Australia controversially had a Sam Kerr goal ruled out in the 42nd minute and copped a cruel sucker punch from Fridolina Rolfo less than a minute into the second half to fall short at International Stadium Yokohama.
They will now face the United States, who lost to Canada 1-0 in the earlier semi-final, in Thursday's bronze medal match - but without star defender Ellie Carpenter, who will be suspended after being sent off in the 95th minute.
"Before the game everyone talked about Sweden being the best team in the tournament, playing fantastic attacking football," coach Tony Gustavsson said, lauding his team's bravery and attacking mindset.
"We showed from the first minute that we wanted to dominate this game, there was no fear whatsoever.
"... I said to (the players) 'I'm very proud about the performance but I'm very disappointed about the result'.
"I also said we have unfinished business - we need to recover and make sure we perform as well in the bronze game coming up."
The game's first defining moment saw Kerr cleverly volley Steph Catley's free kick home at the near post.
But referee Melissa Borjas ruled an offside Emily van Egmond further down the line of players had blocked the run of Swedish defenders, leaving the Matildas up in arms.
Gustavsson said he was "disappointed" to have the goal disallowed and he needed to see the replays to understand the call, while Catley was perplexed.

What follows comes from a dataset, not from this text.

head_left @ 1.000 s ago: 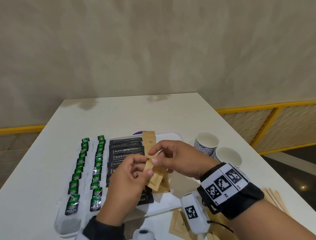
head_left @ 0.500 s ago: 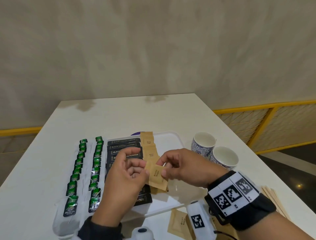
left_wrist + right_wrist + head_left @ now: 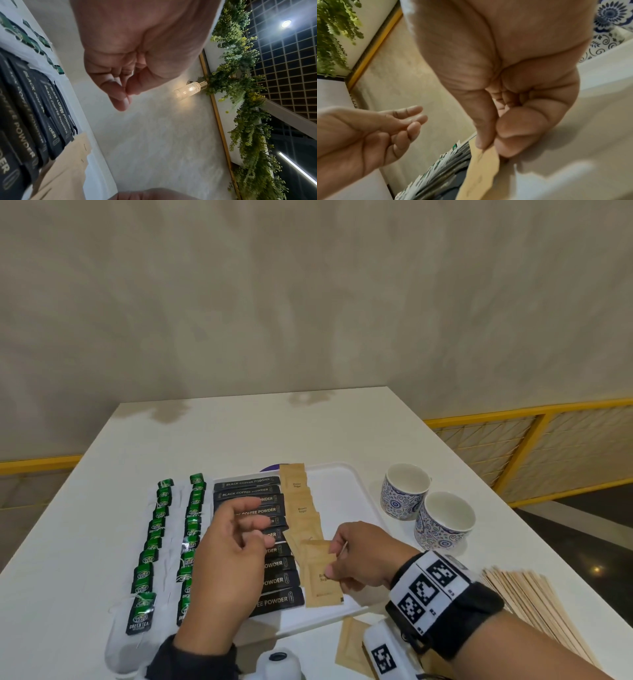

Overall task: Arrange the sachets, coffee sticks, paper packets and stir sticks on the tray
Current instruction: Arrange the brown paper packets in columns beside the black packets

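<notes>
Nearest the camera, a loose brown paper packet [image 3: 351, 645] lies on the white table [image 3: 239, 436] just off the near edge of the white plastic tray [image 3: 356, 494], partly hidden behind the right wrist's black band with its black-and-white markers [image 3: 431, 587]. To the right of that wrist, a flat stack of pale wooden stir sticks [image 3: 534, 607] rests on the table, well apart from the tray.

The right hand [image 3: 363, 556] hangs low over the near part of the tray, thumb and forefinger pinching a brown paper sugar packet [image 3: 320, 559] by its right edge; whether the packet touches the ones beneath cannot be told. The left hand [image 3: 229, 559] hovers above the black coffee sticks [image 3: 274, 580], fingers loosely curled and holding nothing, blocking the middle of that column.

On the tray, the coffee sticks printed "BLACK COFFEE POWDER" lie crosswise in an overlapping column from near to far. Just right of them runs an overlapping row of brown sugar packets [image 3: 301, 508]. The rest of the tray to the right is bare white.

Left of the coffee sticks, two columns of white tea bags with green tags [image 3: 154, 546] run near to far.

Farther right, beside the tray, two blue-and-white patterned ceramic cups [image 3: 442, 525] stand upright close together on the table. Beyond is a beige wall and a yellow-framed railing [image 3: 520, 440].
</notes>
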Demonstrator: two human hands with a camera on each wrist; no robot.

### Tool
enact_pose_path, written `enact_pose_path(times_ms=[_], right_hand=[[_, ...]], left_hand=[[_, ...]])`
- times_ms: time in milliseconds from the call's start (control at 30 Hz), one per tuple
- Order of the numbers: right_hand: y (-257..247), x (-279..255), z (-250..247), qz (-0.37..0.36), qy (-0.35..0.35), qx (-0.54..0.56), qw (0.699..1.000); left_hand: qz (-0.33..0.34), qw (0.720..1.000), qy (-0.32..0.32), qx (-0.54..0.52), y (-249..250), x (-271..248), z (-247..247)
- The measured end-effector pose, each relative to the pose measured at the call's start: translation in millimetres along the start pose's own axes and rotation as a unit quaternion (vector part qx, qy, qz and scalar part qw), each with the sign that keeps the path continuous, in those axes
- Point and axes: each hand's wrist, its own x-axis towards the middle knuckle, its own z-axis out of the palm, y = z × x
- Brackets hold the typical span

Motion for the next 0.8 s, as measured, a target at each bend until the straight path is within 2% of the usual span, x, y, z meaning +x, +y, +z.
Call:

"I didn't get to speak to the referee. She didn't answer me," Catley said.
"She didn't say why it was disallowed - but maybe some of the other girls were able to speak to her. But it didn't look like anything clear in my opinion."
Sweden then snatched the lead in the most fortuitous of fashions in the 46th minute.
Chloe Logarzo partially blocked Filippa Angeldal's long-range shot but it took a wicked deflection and a backtracking Teagan Micah was only able to tip the awkwardly bouncing ball onto the crossbar.
In the resulting chaos, the ball nicked out for Rolfo to inventively stick out her leg and hack home from close range.
"If they scored a worldie, they'd had a fantastic attack then hats off, but that type of goal hurts," Gustavsson said.
"... It felt like it was against the play - that we were the better team at that point."
From there, the Matildas threw everything at Sweden without reward, while Carpenter received her straight red card in the dying seconds for dragging down Lina Hurtig as the last defender.